If you’re offering something that has a large market, do some research on your consumers to figure out why others buy from your competitors. As a result, you’ll be able to target more potential consumers, resulting in more sales.
When companies aren’t concerned with their audience or just ignore it for the sake of earning money, they won’t know who their perfect customer is, which might cause them not to reach enough people because there isn’t enough demand.
When calculating MOQ, keep in mind all associated costs involved with generating each item to ensure that if you want to stay competitive in the market, your product is worth more than what you’re selling it for.

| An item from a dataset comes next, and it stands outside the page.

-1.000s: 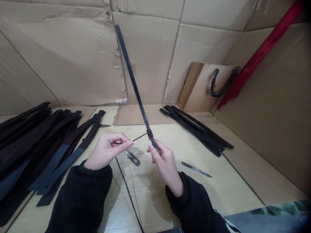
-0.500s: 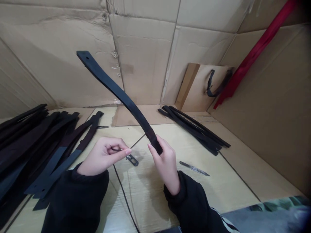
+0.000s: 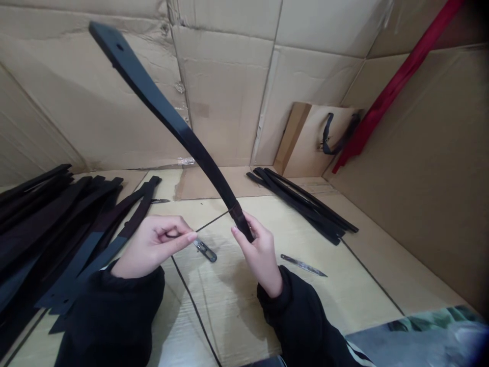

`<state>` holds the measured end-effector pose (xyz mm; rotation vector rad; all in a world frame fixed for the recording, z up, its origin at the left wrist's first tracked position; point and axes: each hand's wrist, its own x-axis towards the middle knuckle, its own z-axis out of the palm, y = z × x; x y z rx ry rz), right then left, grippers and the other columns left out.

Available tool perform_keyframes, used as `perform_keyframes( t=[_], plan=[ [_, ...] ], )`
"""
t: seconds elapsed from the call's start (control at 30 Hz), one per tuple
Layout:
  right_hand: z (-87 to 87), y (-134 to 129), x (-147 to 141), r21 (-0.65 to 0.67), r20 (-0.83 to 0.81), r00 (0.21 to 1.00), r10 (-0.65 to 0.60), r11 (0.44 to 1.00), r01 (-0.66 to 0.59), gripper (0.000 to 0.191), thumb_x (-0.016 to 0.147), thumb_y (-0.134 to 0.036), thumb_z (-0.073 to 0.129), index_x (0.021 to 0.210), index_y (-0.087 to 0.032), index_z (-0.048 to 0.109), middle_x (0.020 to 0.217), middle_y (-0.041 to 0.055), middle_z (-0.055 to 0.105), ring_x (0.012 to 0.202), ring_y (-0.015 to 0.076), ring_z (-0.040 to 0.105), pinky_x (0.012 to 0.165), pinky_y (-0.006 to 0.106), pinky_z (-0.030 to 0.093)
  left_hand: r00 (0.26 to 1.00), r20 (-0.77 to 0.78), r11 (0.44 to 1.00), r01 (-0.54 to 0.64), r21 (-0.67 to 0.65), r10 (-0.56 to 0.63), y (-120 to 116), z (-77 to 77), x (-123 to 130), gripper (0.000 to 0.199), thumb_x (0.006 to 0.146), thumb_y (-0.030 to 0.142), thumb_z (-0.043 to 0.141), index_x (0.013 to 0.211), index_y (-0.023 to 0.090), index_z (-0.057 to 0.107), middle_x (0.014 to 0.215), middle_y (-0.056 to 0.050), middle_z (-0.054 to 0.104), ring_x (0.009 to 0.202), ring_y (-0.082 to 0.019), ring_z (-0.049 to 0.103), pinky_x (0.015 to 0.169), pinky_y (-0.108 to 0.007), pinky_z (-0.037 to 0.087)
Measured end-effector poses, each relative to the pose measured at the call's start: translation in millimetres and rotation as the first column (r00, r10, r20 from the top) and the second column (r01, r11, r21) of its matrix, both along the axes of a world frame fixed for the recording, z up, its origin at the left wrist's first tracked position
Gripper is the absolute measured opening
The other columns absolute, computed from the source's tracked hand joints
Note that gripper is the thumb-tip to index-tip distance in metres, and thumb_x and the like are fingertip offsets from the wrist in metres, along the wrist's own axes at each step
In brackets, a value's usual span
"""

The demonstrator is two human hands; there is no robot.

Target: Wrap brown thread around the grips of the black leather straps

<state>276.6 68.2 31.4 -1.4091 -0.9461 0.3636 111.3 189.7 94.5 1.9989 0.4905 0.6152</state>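
Two bare hands at work over a pale table (image 3: 229, 300), dark sleeves on both arms. Left hand (image 3: 153, 245): thumb and fingers pinched on a thin dark cord (image 3: 211, 223). The cord runs from the pinch up to the right, taut, to a brownish band (image 3: 236, 210) around a long curved strip (image 3: 183, 135); a slack length hangs below the left hand toward the near edge. Right hand (image 3: 262, 248): fingers and thumb closed around the strip's lower end, just below the band. The strip is held up over the table, tilted, its far end up and to the left against the cardboard wall (image 3: 229, 86). That end is blue-grey with a small hole; the rest is nearly black.

On the table between the hands, thread snips (image 3: 207, 251), close by the left fingertips. Right of the right hand, a narrow pointed blade (image 3: 304, 265) lies flat. Far left, a heap of similar dark strips (image 3: 72, 219), overlapping, some with blue-grey ends. Far right, a smaller bundle of black strips (image 3: 301, 204). Behind it, a brown paper bag (image 3: 311, 137) with a dark handle. Upper right, a red strip (image 3: 401, 84) slants along the cardboard.
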Motion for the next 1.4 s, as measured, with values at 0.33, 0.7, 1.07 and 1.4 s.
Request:
perform_keyframes(
  t=[0.33,0.7,1.07,1.4],
  plan=[
    [6.6,-5,-10,0.148,-0.352,0.850,0.391,0.920,-0.362,0.028,0.084,-0.038,0.060,0.100,-0.016,0.054,0.072,-0.0020,0.054,0.046,0.0028,0.040,0.045,0.019,0.033,0.999,-0.052,0.999,0.011,-0.035,-0.012,0,-1.2,-3,0.027,0.071,0.033,0.064,0.057,0.010,0.061,0.046,0.004,0.036,0.043,-0.003,0.026,0.040,-0.015,0.019],
    [7.0,-10,-15,0.244,-0.411,0.650,0.640,0.764,-0.598,0.033,0.092,-0.041,0.047,0.101,-0.011,0.058,0.063,-0.0020,0.051,0.041,0.0033,0.039,0.041,0.019,0.027,0.997,0.036,0.997,-0.074,0.002,0.074,6,-6.8,-4,0.024,0.071,0.032,0.065,0.059,0.011,0.062,0.047,0.003,0.041,0.042,-0.002,0.030,0.039,-0.014,0.021],
    [12.6,-15,-15,0.230,-0.487,0.542,0.685,0.699,-0.678,0.035,0.091,-0.045,0.047,0.098,-0.012,0.055,0.061,-0.0029,0.048,0.039,0.0034,0.035,0.038,0.018,0.024,0.989,0.096,0.994,-0.108,-0.027,0.110,13,-16.6,-6,0.024,0.072,0.033,0.067,0.061,0.012,0.063,0.048,0.003,0.043,0.041,-0.001,0.026,0.038,-0.015,0.017],
    [11.6,-17,-16,0.278,-0.524,0.471,0.710,0.665,-0.693,0.034,0.091,-0.044,0.048,0.097,-0.013,0.057,0.058,-0.0036,0.048,0.037,0.0027,0.033,0.036,0.017,0.022,1.000,0.018,0.997,-0.010,-0.081,0.012,8,-12.4,-4,0.030,0.072,0.037,0.066,0.057,0.011,0.060,0.044,0.004,0.037,0.042,-0.003,0.025,0.041,-0.016,0.017]
  ],
)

By doing so, you can assist prevent the loss of money on each sale, which is why it’s critical to use real costs for your analysis rather than what you want them to be.

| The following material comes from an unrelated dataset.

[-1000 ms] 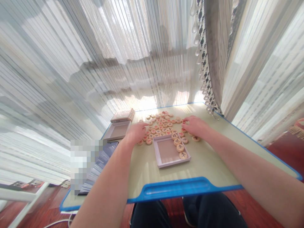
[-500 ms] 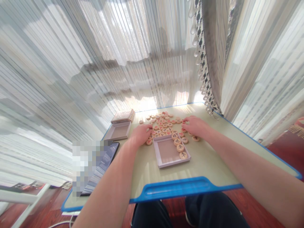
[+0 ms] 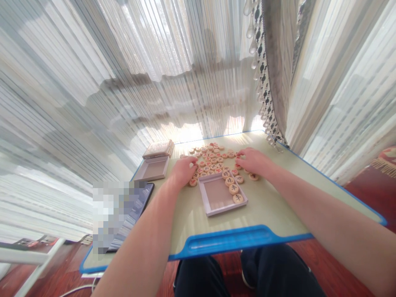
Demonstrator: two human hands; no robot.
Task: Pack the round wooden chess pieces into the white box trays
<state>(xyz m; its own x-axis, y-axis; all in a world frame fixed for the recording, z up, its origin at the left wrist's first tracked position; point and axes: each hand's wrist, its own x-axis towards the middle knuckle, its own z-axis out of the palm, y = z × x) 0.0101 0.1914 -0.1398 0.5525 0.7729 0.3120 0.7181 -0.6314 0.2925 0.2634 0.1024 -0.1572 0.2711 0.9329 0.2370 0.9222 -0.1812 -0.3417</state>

A list of ways to reduce the cost of your product
- Reduce the quantity of materials
- Work with a supplier who will give you better deals for bulk orders
- Think about ways to reduce your shipping costs (this is really important as it can sometimes account for 25% or more of your total cost)
- Look into high-quality packaging which also includes things like shrink wrap and vacuum seal bags
- Make sure your product is worth what you’re selling it for so you can avoid losses on each sale
- Avoid middlemen whenever possible, as they will increase your costs significantly
- Use materials that are recyclable to reduce the environmental impact of your items
- Forget about using fancy packaging or adding in pointless extras if it doesn’t add anything beneficial to the customer’s experience and is only going to lead to more expenses/more waste
- Re-evaluate how you work with suppliers and make sure they’re offering fair prices and good quality since this might be the difference between a high MOQ and a low one (if there’s a supplier who is great but still isn’t low enough, you might want to try another or use them in conjunction with someone who is lower)

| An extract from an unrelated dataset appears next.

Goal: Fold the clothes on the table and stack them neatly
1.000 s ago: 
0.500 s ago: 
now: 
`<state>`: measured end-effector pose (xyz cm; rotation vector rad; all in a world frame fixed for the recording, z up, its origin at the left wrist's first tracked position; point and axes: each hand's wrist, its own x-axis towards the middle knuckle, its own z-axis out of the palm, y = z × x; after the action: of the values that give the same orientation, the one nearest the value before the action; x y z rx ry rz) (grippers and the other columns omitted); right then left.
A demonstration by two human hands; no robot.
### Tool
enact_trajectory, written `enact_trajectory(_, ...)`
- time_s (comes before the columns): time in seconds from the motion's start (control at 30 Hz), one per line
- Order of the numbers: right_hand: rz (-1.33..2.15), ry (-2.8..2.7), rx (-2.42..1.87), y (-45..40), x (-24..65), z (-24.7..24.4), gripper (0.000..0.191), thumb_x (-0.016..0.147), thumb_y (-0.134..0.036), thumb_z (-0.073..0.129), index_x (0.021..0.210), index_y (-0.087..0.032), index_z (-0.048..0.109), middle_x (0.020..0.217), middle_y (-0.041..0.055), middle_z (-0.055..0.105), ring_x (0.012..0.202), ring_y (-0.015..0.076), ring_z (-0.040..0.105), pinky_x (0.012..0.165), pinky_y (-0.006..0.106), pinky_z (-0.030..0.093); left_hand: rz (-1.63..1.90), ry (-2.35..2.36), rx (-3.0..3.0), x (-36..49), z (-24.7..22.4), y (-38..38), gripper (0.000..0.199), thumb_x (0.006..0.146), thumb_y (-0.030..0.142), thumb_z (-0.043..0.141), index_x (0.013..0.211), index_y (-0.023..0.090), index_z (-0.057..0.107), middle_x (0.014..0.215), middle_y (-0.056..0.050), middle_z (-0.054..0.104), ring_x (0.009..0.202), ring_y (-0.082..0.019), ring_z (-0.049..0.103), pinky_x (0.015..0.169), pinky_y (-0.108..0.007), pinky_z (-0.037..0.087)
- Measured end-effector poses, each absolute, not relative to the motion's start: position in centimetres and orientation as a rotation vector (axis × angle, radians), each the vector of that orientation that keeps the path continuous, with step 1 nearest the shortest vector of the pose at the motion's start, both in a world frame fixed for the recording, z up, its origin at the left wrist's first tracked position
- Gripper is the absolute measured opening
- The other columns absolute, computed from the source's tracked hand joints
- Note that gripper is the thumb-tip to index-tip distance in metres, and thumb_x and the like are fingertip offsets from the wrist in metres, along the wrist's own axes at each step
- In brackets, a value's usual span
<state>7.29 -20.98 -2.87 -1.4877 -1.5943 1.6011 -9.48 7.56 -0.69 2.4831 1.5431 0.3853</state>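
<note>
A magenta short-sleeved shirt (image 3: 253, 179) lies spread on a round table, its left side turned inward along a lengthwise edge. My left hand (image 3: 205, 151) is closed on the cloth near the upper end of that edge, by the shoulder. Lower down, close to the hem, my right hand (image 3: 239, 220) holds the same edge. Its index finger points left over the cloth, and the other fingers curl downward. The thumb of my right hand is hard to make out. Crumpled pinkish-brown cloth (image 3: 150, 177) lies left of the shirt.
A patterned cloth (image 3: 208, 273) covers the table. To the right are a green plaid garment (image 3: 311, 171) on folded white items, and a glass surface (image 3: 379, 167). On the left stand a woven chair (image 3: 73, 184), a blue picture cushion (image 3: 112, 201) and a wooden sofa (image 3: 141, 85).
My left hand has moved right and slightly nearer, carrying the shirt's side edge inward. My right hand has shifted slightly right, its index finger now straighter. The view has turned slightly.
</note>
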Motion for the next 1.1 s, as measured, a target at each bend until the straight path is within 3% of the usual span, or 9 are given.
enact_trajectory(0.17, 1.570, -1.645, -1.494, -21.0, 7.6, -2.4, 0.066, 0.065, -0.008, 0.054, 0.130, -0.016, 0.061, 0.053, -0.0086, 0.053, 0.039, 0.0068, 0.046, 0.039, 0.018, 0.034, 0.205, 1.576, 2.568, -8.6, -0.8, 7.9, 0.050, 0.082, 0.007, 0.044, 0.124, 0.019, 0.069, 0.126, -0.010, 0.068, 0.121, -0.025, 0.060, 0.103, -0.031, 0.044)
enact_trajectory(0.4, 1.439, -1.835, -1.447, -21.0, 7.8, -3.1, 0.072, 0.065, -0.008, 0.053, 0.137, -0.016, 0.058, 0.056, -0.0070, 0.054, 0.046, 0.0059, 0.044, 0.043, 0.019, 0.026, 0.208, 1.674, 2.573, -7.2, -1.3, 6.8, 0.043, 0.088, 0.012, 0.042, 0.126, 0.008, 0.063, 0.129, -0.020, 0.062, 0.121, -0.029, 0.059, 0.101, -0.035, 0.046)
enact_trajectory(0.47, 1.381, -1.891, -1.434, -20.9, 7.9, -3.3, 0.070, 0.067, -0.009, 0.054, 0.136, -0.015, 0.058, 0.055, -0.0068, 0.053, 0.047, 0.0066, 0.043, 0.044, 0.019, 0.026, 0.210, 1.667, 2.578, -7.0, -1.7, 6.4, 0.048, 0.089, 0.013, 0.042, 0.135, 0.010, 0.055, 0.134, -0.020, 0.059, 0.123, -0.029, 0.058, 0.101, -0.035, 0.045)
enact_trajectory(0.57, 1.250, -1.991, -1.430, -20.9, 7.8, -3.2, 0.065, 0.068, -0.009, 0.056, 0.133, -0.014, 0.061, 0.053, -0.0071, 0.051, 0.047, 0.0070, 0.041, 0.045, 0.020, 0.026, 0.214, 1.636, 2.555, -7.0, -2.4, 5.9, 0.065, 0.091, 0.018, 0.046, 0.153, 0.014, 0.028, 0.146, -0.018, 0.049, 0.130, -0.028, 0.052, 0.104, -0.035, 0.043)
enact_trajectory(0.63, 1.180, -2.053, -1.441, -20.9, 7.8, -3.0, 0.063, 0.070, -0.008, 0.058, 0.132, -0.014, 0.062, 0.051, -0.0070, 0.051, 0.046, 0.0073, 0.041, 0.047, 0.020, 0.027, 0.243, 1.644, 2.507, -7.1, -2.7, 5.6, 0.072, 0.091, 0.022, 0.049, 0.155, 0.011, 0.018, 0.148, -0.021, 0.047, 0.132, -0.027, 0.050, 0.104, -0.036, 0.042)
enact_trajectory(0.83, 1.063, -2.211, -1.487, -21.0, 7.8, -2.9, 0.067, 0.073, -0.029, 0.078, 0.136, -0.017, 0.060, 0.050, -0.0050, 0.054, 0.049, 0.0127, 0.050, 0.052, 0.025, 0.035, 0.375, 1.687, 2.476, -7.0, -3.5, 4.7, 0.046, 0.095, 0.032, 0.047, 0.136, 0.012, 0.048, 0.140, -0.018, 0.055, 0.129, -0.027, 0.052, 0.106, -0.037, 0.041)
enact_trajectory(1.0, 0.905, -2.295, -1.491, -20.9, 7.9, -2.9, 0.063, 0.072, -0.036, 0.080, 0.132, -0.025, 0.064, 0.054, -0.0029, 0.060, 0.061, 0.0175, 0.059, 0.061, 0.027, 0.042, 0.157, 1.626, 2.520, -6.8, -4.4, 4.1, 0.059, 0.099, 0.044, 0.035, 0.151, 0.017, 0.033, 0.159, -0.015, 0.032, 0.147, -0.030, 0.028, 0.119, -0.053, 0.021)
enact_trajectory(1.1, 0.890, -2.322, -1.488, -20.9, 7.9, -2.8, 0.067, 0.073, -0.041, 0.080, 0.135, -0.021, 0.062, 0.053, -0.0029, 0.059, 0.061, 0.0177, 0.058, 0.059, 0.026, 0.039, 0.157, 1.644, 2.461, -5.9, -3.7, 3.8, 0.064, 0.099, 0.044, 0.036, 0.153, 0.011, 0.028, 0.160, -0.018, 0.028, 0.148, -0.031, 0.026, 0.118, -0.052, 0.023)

- Use an automated system so you don’t need to hire extra labor which will take time and cost money (software usually costs around $1k but will more than pay for itself later on)
- Refine your product so that it’s ready for mass production rather than just figuring out how to produce one-offs efficiently which requires skills that not everyone has access to
- Try talking with suppliers to see what they can do since if you’re selling a popular item, they might be willing to give you a better deal
- You can also look into using long-lived materials for your product which reduces the frequency with which you need to make new items
- Make sure your customers are happy so they come back for more and tell their friends about you, increasing your sales potential
- Give yourself extra time before release or during production in case anything goes wrong
- Consider using fewer colors if it helps reduce the cost of each item without affecting their attractiveness too much
- If possible, use thinner material that is just as effective but costs less
- Use high strength material even though this uses more expensive raw materials or requires more work to produce unless it’s necessary for functionality or durability purposes
Now you know what MOQ means, how it’s calculated, and the benefits of having a low or high MOQ, including mistakes.
We hope this guide has been helpful in answering any questions that you may have had about this metric!